TASK: Copy each line below as it stands, but skip any picture it contains.

DATA:
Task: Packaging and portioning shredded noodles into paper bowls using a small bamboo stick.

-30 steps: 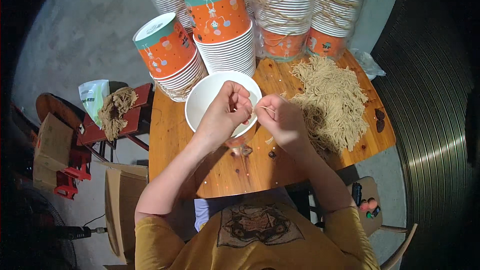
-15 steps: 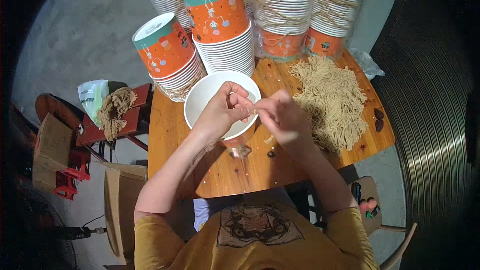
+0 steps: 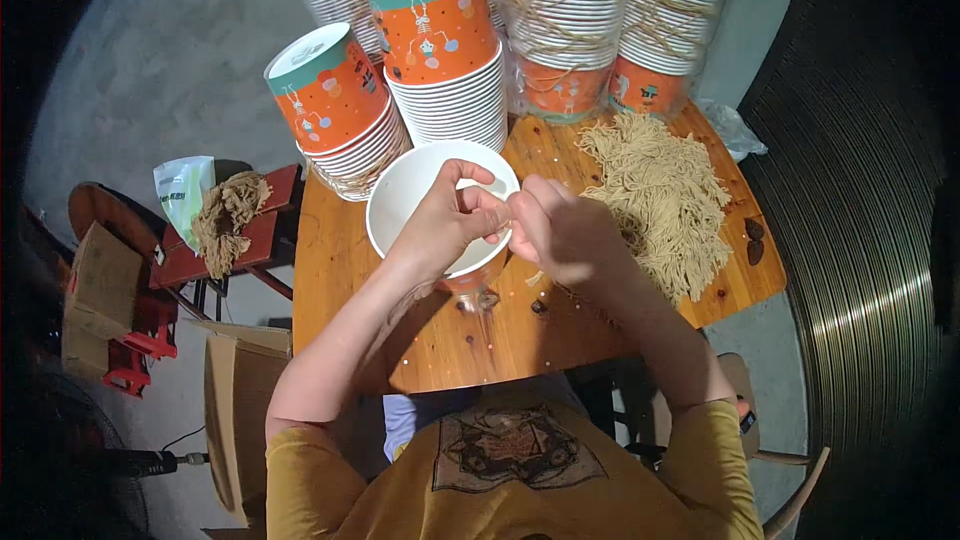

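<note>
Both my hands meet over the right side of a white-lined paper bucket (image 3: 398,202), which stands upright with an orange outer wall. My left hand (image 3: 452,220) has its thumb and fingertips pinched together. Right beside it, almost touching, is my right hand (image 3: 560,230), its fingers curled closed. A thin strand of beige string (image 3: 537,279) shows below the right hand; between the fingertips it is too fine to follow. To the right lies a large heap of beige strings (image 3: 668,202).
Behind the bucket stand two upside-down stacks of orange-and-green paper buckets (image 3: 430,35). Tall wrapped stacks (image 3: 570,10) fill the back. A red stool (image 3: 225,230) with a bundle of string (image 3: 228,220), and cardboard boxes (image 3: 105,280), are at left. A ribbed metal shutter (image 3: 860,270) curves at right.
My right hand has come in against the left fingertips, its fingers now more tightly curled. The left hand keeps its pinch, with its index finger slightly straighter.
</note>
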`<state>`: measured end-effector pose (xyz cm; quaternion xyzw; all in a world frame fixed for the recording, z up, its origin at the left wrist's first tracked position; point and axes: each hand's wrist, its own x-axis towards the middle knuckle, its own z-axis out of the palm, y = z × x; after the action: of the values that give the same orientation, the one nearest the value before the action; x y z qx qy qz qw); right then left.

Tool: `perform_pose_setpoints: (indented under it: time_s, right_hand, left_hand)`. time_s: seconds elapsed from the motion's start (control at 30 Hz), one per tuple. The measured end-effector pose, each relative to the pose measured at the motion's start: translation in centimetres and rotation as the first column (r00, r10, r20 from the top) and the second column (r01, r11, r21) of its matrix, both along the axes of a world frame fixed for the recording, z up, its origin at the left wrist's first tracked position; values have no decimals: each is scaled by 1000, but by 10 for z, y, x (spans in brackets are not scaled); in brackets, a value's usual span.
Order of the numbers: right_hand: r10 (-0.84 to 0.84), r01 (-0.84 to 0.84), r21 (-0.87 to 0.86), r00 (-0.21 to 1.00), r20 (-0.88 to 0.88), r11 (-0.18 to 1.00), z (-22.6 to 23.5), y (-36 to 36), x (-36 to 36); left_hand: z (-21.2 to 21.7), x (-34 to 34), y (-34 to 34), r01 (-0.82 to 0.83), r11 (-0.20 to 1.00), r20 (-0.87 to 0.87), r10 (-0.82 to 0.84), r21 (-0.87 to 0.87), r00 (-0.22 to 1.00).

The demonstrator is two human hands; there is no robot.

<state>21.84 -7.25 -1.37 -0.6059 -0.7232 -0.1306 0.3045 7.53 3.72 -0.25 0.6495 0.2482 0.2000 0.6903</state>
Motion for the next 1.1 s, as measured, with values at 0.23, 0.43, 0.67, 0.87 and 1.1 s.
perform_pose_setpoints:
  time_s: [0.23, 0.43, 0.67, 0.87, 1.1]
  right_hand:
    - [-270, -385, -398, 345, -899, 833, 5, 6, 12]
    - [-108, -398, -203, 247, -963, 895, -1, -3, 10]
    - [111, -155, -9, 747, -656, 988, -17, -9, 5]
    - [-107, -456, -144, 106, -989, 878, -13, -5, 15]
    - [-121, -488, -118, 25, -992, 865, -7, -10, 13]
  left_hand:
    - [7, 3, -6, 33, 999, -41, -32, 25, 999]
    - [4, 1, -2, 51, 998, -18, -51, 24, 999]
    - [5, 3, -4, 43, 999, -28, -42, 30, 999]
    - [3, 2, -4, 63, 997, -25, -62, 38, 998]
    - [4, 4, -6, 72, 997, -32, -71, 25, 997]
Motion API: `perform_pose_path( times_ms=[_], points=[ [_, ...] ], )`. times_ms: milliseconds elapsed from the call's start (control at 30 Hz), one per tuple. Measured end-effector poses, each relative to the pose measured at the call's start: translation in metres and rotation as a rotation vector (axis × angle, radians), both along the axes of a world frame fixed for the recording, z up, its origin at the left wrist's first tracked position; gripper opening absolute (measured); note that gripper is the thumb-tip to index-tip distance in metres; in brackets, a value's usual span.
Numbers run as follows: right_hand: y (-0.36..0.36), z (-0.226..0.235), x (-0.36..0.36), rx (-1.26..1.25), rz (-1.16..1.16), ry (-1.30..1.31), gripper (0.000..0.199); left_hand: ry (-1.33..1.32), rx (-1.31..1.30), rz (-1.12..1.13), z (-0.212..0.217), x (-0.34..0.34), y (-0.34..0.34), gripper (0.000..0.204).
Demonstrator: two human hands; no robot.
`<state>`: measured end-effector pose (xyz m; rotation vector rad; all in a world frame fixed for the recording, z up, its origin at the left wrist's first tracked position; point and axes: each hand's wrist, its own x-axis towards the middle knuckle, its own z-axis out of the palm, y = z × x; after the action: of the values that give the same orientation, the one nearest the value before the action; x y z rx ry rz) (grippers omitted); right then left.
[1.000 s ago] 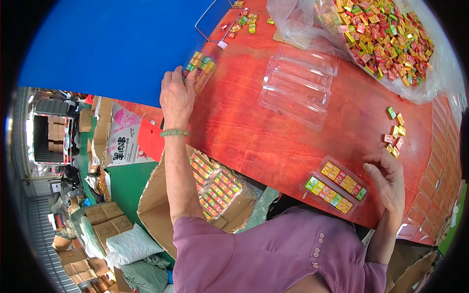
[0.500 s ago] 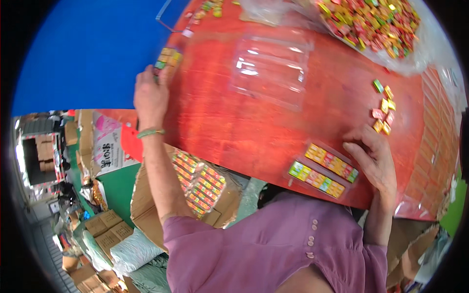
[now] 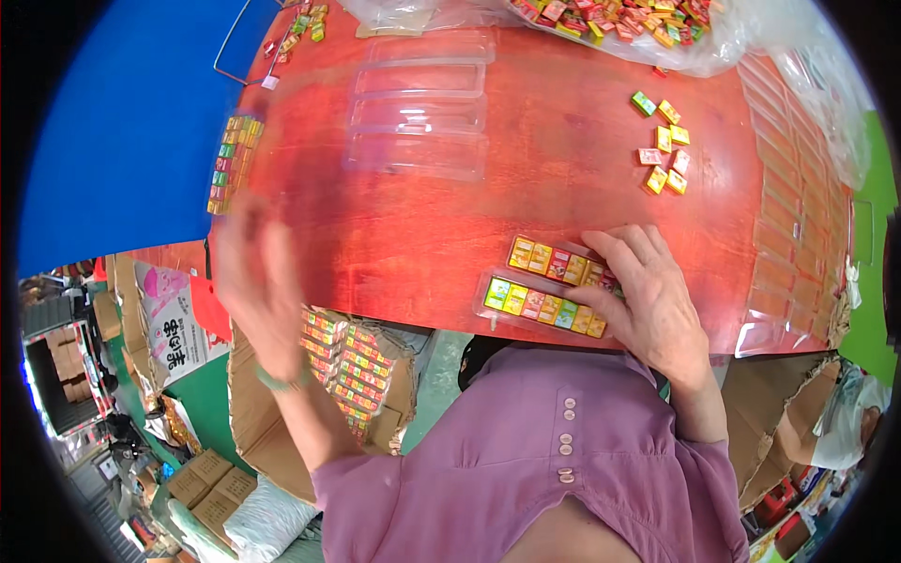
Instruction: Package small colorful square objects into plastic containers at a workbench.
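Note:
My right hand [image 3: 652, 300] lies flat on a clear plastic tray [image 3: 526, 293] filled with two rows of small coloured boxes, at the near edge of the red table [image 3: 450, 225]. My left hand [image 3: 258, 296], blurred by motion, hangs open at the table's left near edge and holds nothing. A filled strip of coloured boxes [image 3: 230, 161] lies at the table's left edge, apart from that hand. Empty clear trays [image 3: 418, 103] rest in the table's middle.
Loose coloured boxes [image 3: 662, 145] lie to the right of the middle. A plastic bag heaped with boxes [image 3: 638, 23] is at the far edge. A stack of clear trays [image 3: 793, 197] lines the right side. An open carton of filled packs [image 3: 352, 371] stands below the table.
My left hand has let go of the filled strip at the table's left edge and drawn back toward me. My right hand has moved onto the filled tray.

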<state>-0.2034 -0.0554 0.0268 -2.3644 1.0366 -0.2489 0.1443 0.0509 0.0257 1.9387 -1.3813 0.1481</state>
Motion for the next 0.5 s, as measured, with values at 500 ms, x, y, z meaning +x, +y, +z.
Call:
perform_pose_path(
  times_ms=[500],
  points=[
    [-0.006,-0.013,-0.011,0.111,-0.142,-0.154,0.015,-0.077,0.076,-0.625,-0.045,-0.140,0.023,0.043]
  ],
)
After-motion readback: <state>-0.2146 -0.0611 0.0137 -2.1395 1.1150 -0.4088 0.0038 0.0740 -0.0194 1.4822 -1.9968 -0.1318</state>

ANSWER BOX:
Task: Packaging and portioning shredded noodles into paper bowls using a small bamboo stick.

-30 steps: 
-15 steps: 
+0 steps: 

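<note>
Both my hands meet over the right side of a white-lined paper bucket (image 3: 398,202), which stands upright with an orange outer wall. My left hand (image 3: 452,220) has its thumb and fingertips pinched together. Right beside it, almost touching, is my right hand (image 3: 560,230), its fingers curled closed. A thin strand of beige string (image 3: 537,279) shows below the right hand; between the fingertips it is too fine to follow. To the right lies a large heap of beige strings (image 3: 668,202).
Behind the bucket stand two upside-down stacks of orange-and-green paper buckets (image 3: 430,35). Tall wrapped stacks (image 3: 570,10) fill the back. A red stool (image 3: 225,230) with a bundle of string (image 3: 228,220), and cardboard boxes (image 3: 105,280), are at left. A ribbed metal shutter (image 3: 860,270) curves at right.
My right hand has come in against the left fingertips, its fingers now more tightly curled. The left hand keeps its pinch, with its index finger slightly straighter.
</note>
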`<state>`: measured end-effector pose (xyz cm; quaternion xyzw; all in a world frame fixed for the recording, z up, its origin at the left wrist's first tracked position; point and axes: each hand's wrist, its own x-axis towards the middle knuckle, its own z-axis out of the palm, y = z × x; after the action: of the values that give the same orientation, the one nearest the value before the action; x y z qx qy qz qw); right then left.

Tool: `perform_pose_setpoints: (indented under it: time_s, right_hand, left_hand)`. time_s: seconds elapsed from the motion's start (control at 30 Hz), one per tuple. The measured end-effector pose, each relative to the pose measured at the motion's start: translation in centimetres and rotation as the first column (r00, r10, r20 from the top) and the second column (r01, r11, r21) of its matrix, both along the axes of a world frame fixed for the recording, z up, its origin at the left wrist's first tracked position; values have no decimals: each is scaled by 1000, but by 10 for z, y, x (spans in brackets are not scaled); in brackets, a value's usual span.
Order of the numbers: right_hand: r10 (-0.84 to 0.84), r01 (-0.84 to 0.84), r21 (-0.87 to 0.86), r00 (-0.21 to 1.00), r20 (-0.88 to 0.88), r11 (-0.18 to 1.00), z (-22.6 to 23.5), y (-36 to 36), x (-36 to 36); left_hand: z (-21.2 to 21.7), x (-34 to 34), y (-34 to 34), r01 (-0.82 to 0.83), r11 (-0.20 to 1.00), r20 (-0.87 to 0.87), r10 (-0.82 to 0.84), r21 (-0.87 to 0.87), r00 (-0.22 to 1.00).

The demonstrator is two human hands; there is no robot.

<state>21.84 -7.25 -1.37 -0.6059 -0.7232 -0.1306 0.3045 7.53 3.72 -0.25 0.6495 0.2482 0.2000 0.6903</state>
Motion for the next 1.1 s, as measured, with values at 0.23, 0.43, 0.67, 0.87 and 1.1 s.
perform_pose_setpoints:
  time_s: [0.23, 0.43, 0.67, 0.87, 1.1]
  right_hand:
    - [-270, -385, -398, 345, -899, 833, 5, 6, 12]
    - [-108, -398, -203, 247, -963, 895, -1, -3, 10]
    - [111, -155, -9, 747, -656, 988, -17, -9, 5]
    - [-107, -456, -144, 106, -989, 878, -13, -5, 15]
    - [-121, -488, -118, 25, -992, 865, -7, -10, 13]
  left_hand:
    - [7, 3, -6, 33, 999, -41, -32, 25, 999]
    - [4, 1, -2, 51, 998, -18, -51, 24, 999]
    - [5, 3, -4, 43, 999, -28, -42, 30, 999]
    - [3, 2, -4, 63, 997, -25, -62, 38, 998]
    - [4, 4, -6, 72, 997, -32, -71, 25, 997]
Motion API: `perform_pose_path( times_ms=[_], points=[ [_, ...] ], )`. times_ms: milliseconds elapsed from the call's start (control at 30 Hz), one per tuple. Measured end-effector poses, each relative to the pose measured at the call's start: translation in metres and rotation as a rotation vector (axis × angle, radians), both along the axes of a world frame fixed for the recording, z up, its origin at the left wrist's first tracked position; gripper opening absolute (measured); note that gripper is the thumb-tip to index-tip distance in metres; in brackets, a value's usual span.
Numbers run as follows: right_hand: y (-0.36..0.36), z (-0.226..0.235), x (-0.36..0.36), rx (-1.26..1.25), rz (-1.16..1.16), ry (-1.30..1.31), gripper (0.000..0.199); left_hand: ry (-1.33..1.32), rx (-1.31..1.30), rz (-1.12..1.13), z (-0.212..0.217), x (-0.34..0.34), y (-0.34..0.34), gripper (0.000..0.204).
Demonstrator: two human hands; no robot.
`<state>`: measured end-effector pose (xyz m; rotation vector rad; all in a world frame fixed for the recording, z up, its origin at the left wrist's first tracked position; point and axes: each hand's wrist, its own x-axis towards the middle knuckle, its own z-axis out of the palm, y = z × x; after the action: of the values that give the same orientation, the one nearest the value before the action; x y z rx ry rz) (grippers omitted); right then left.
[1.000 s ago] 
[0.500 s ago] 
[now] 
Instruction: Package small colorful square objects into plastic containers at a workbench.
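Note:
My right hand [image 3: 652, 300] lies flat on a clear plastic tray [image 3: 526, 293] filled with two rows of small coloured boxes, at the near edge of the red table [image 3: 450, 225]. My left hand [image 3: 258, 296], blurred by motion, hangs open at the table's left near edge and holds nothing. A filled strip of coloured boxes [image 3: 230, 161] lies at the table's left edge, apart from that hand. Empty clear trays [image 3: 418, 103] rest in the table's middle.
Loose coloured boxes [image 3: 662, 145] lie to the right of the middle. A plastic bag heaped with boxes [image 3: 638, 23] is at the far edge. A stack of clear trays [image 3: 793, 197] lines the right side. An open carton of filled packs [image 3: 352, 371] stands below the table.
My left hand has let go of the filled strip at the table's left edge and drawn back toward me. My right hand has moved onto the filled tray.
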
<state>-0.2034 -0.0554 0.0268 -2.3644 1.0366 -0.2489 0.1443 0.0509 0.0257 1.9387 -1.3813 0.1481</state>
Motion for the next 0.5 s, as measured, with values at 500 ms, x, y, z meaning +x, +y, +z.
Call:
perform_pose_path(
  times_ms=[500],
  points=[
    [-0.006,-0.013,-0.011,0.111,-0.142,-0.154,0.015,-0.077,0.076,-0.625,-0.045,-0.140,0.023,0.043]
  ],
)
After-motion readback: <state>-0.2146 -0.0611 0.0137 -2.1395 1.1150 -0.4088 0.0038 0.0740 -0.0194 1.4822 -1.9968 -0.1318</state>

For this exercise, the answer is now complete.